- [TASK BRIEF]: Nothing in the data may be altered; the answer is a verbatim copy of it.

- [DATA BELOW]:
───

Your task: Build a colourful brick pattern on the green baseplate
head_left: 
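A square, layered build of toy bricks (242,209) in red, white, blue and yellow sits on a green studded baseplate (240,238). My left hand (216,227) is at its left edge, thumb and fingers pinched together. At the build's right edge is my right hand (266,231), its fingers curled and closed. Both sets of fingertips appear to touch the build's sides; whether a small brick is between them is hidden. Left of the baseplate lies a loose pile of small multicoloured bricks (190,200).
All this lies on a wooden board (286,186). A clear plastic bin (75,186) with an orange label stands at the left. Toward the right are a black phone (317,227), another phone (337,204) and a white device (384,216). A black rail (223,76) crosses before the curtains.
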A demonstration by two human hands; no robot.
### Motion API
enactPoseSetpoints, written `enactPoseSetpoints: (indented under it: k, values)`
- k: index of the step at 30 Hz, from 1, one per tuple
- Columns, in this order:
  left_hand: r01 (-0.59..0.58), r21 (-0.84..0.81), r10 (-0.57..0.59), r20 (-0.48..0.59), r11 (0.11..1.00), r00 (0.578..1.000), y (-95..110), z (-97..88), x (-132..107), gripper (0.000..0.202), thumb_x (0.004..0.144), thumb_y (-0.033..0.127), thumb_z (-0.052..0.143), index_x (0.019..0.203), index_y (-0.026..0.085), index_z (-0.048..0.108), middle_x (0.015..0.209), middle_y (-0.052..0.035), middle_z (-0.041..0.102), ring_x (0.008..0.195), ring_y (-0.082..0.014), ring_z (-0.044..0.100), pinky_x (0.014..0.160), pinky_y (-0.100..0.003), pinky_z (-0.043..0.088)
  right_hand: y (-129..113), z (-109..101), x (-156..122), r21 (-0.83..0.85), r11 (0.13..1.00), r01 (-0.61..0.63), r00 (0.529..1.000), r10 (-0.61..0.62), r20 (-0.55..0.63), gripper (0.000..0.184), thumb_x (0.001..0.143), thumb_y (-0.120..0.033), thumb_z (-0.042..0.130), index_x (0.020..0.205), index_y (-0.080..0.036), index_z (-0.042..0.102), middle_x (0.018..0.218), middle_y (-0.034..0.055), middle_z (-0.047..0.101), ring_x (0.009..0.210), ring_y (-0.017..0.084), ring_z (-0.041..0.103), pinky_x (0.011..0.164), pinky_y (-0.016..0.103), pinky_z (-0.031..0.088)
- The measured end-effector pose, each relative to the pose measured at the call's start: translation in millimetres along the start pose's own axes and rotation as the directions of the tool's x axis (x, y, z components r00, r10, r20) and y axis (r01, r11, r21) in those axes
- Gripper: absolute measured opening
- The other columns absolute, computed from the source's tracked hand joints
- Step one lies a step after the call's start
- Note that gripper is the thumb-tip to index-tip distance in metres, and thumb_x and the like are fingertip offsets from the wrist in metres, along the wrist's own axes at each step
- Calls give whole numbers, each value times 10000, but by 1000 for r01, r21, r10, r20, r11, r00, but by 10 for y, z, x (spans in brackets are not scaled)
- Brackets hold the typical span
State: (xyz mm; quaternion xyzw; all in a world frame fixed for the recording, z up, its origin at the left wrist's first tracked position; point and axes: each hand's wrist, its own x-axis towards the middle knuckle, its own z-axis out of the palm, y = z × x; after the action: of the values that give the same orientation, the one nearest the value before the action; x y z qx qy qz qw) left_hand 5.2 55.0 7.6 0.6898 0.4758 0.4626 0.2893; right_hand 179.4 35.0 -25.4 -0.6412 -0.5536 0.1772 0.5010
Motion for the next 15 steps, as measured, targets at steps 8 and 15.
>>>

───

- [EXPECTED ANSWER]:
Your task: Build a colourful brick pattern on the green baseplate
head_left: 
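A square, layered build of toy bricks (242,209) in red, white, blue and yellow sits on a green studded baseplate (240,238). My left hand (216,227) is at its left edge, thumb and fingers pinched together. At the build's right edge is my right hand (266,231), its fingers curled and closed. Both sets of fingertips appear to touch the build's sides; whether a small brick is between them is hidden. Left of the baseplate lies a loose pile of small multicoloured bricks (190,200).
All this lies on a wooden board (286,186). A clear plastic bin (75,186) with an orange label stands at the left. Toward the right are a black phone (317,227), another phone (337,204) and a white device (384,216). A black rail (223,76) crosses before the curtains.
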A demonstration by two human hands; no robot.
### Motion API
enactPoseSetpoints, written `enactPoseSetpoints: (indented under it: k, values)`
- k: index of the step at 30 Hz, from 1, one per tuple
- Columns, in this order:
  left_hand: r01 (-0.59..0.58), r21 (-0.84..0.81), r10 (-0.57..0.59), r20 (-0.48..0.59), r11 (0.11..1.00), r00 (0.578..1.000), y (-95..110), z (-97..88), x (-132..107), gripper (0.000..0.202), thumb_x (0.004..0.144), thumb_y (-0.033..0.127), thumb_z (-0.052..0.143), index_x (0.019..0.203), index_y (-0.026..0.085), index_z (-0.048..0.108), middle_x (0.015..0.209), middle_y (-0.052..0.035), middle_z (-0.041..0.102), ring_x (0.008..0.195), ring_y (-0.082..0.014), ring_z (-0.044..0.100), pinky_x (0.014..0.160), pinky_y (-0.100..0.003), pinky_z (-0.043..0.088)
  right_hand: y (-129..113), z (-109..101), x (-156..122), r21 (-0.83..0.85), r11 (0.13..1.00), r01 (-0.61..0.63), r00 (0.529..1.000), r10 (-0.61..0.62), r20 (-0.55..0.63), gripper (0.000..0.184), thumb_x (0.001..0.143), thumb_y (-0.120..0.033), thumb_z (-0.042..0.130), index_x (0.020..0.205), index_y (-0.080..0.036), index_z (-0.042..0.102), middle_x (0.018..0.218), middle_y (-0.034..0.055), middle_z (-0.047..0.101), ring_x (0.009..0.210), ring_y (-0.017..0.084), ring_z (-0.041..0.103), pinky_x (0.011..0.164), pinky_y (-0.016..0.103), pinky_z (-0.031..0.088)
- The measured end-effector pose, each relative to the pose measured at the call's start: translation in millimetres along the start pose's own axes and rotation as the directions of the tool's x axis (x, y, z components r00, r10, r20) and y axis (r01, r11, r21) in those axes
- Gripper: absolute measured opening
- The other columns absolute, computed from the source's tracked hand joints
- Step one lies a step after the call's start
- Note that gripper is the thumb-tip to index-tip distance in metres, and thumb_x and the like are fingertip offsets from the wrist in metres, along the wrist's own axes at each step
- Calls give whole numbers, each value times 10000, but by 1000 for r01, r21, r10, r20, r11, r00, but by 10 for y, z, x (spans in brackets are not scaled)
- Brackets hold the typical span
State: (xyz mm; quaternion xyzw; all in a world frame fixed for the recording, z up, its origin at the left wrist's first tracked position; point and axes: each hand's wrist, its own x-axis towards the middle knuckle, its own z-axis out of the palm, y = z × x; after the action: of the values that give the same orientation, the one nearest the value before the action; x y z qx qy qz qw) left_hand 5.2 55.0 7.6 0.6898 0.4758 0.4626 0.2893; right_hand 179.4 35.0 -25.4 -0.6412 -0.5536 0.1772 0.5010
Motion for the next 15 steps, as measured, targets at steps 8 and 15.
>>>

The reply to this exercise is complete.